TASK ITEM
Print out the data below. Do not alter a single line.

DATASET EXCERPT
::::::

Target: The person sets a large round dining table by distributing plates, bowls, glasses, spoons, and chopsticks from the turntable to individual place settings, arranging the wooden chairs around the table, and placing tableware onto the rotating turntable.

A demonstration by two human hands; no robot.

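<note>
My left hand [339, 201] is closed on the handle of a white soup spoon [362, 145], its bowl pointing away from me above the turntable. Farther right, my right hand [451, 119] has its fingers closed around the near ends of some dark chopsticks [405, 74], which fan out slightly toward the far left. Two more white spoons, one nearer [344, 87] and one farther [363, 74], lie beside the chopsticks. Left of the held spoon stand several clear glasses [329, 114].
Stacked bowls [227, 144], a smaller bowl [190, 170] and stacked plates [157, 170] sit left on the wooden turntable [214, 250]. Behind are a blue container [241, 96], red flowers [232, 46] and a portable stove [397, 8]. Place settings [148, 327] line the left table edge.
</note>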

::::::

PROBLEM SOLUTION
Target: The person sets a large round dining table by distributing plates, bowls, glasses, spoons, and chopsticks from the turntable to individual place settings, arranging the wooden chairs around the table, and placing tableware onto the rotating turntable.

A demonstration by two human hands; no robot.

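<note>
My left hand [339, 201] is closed on the handle of a white soup spoon [362, 145], its bowl pointing away from me above the turntable. Farther right, my right hand [451, 119] has its fingers closed around the near ends of some dark chopsticks [405, 74], which fan out slightly toward the far left. Two more white spoons, one nearer [344, 87] and one farther [363, 74], lie beside the chopsticks. Left of the held spoon stand several clear glasses [329, 114].
Stacked bowls [227, 144], a smaller bowl [190, 170] and stacked plates [157, 170] sit left on the wooden turntable [214, 250]. Behind are a blue container [241, 96], red flowers [232, 46] and a portable stove [397, 8]. Place settings [148, 327] line the left table edge.
</note>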

No more output is needed here.